▶ _EXERCISE REQUIREMENTS_
Nothing in the listing should be dropped or altered when it is copied.

---

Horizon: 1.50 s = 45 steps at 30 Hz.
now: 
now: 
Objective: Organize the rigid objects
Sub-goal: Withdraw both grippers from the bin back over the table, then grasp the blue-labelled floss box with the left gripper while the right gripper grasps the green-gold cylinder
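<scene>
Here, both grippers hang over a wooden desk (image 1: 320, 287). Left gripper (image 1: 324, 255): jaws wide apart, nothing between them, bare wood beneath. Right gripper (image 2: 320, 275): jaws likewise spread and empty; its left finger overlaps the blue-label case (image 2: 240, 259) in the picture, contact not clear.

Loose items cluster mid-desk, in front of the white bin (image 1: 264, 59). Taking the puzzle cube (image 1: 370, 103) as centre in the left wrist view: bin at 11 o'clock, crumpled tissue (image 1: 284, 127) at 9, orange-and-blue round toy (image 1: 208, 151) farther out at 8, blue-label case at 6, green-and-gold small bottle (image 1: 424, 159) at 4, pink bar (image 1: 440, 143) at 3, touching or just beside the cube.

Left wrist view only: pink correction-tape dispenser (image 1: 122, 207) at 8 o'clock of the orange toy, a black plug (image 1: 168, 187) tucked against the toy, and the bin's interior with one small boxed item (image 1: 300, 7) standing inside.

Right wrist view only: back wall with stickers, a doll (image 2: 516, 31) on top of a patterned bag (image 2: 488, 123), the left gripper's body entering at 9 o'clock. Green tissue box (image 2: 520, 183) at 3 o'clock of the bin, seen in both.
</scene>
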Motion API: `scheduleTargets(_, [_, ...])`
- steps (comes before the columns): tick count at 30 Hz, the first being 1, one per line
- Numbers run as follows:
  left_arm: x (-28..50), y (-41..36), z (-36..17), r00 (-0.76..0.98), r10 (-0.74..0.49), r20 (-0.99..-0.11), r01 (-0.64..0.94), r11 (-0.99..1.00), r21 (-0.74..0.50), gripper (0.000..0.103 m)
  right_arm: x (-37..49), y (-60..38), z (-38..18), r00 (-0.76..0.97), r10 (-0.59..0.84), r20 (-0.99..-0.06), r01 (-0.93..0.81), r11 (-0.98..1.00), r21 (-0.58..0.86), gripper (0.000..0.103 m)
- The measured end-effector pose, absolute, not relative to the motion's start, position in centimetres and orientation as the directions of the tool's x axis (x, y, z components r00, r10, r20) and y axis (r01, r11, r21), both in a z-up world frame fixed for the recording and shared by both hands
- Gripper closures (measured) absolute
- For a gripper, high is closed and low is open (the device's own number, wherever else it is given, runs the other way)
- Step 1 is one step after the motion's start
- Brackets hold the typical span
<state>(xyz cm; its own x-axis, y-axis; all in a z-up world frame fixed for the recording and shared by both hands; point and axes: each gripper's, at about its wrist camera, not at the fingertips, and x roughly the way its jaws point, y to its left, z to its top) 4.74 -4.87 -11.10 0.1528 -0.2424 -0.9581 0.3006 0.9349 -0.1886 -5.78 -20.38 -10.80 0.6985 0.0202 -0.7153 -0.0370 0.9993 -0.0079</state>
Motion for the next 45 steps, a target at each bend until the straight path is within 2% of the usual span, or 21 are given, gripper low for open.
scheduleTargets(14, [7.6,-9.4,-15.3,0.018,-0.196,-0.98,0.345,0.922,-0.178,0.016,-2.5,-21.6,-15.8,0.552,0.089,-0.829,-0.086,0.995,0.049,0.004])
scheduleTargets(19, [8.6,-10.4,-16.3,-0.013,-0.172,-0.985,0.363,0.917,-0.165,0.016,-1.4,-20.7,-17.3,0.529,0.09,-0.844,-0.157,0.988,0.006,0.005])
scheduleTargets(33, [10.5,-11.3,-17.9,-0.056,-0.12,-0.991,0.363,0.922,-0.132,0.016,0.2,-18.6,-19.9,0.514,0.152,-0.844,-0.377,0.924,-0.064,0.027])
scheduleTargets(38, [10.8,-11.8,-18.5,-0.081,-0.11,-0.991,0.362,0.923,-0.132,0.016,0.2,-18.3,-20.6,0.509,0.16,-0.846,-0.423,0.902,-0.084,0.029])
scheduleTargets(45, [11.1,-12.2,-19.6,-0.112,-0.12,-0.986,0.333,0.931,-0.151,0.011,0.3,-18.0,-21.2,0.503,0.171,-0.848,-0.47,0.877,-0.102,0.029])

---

▶ _ANSWER TO THIS PROBLEM_
Horizon: 1.50 s = 45 steps at 30 Hz.
now: 
now: 
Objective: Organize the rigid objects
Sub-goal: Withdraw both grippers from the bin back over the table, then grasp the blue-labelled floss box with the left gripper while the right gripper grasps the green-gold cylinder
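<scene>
Here, both grippers hang over a wooden desk (image 1: 320, 287). Left gripper (image 1: 324, 255): jaws wide apart, nothing between them, bare wood beneath. Right gripper (image 2: 320, 275): jaws likewise spread and empty; its left finger overlaps the blue-label case (image 2: 240, 259) in the picture, contact not clear.

Loose items cluster mid-desk, in front of the white bin (image 1: 264, 59). Taking the puzzle cube (image 1: 370, 103) as centre in the left wrist view: bin at 11 o'clock, crumpled tissue (image 1: 284, 127) at 9, orange-and-blue round toy (image 1: 208, 151) farther out at 8, blue-label case at 6, green-and-gold small bottle (image 1: 424, 159) at 4, pink bar (image 1: 440, 143) at 3, touching or just beside the cube.

Left wrist view only: pink correction-tape dispenser (image 1: 122, 207) at 8 o'clock of the orange toy, a black plug (image 1: 168, 187) tucked against the toy, and the bin's interior with one small boxed item (image 1: 300, 7) standing inside.

Right wrist view only: back wall with stickers, a doll (image 2: 516, 31) on top of a patterned bag (image 2: 488, 123), the left gripper's body entering at 9 o'clock. Green tissue box (image 2: 520, 183) at 3 o'clock of the bin, seen in both.
</scene>
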Motion API: `scheduleTargets(_, [_, ...])`
- steps (comes before the columns): tick count at 30 Hz, the first being 1, one per line
- Numbers run as follows:
  left_arm: x (-28..50), y (-41..36), z (-36..17), r00 (-0.76..0.98), r10 (-0.74..0.49), r20 (-0.99..-0.11), r01 (-0.64..0.94), r11 (-0.99..1.00), r21 (-0.74..0.50), gripper (0.000..0.103 m)
  right_arm: x (-37..49), y (-60..38), z (-38..18), r00 (-0.76..0.97), r10 (-0.59..0.84), r20 (-0.99..-0.06), r01 (-0.93..0.81), r11 (-0.98..1.00), r21 (-0.58..0.86), gripper (0.000..0.103 m)
- The measured end-effector pose, absolute, not relative to the motion's start, position in centimetres and orientation as the directions of the tool's x axis (x, y, z components r00, r10, r20) and y axis (r01, r11, r21), both in a z-up world frame fixed for the recording and shared by both hands
- Gripper closures (measured) absolute
- For a gripper, high is closed and low is open (the device's own number, wherever else it is given, runs the other way)
- Step 1 is one step after the motion's start
- Brackets hold the typical span
<state>(xyz cm; its own x-axis, y-axis; all in a z-up world frame fixed for the recording and shared by both hands; point and axes: each gripper's, at about its wrist camera, not at the fingertips, and x roughly the way its jaws point, y to its left, z to its top) 4.74 -4.87 -11.10 0.1528 -0.2424 -0.9581 0.3006 0.9349 -0.1886 -5.78 -20.38 -10.80 0.6985 0.0202 -0.7153 -0.0370 0.9993 -0.0079</state>
Motion for the next 45 steps, a target at each bend until the straight path is within 2% of the usual span, or 21 are given, gripper low for open.
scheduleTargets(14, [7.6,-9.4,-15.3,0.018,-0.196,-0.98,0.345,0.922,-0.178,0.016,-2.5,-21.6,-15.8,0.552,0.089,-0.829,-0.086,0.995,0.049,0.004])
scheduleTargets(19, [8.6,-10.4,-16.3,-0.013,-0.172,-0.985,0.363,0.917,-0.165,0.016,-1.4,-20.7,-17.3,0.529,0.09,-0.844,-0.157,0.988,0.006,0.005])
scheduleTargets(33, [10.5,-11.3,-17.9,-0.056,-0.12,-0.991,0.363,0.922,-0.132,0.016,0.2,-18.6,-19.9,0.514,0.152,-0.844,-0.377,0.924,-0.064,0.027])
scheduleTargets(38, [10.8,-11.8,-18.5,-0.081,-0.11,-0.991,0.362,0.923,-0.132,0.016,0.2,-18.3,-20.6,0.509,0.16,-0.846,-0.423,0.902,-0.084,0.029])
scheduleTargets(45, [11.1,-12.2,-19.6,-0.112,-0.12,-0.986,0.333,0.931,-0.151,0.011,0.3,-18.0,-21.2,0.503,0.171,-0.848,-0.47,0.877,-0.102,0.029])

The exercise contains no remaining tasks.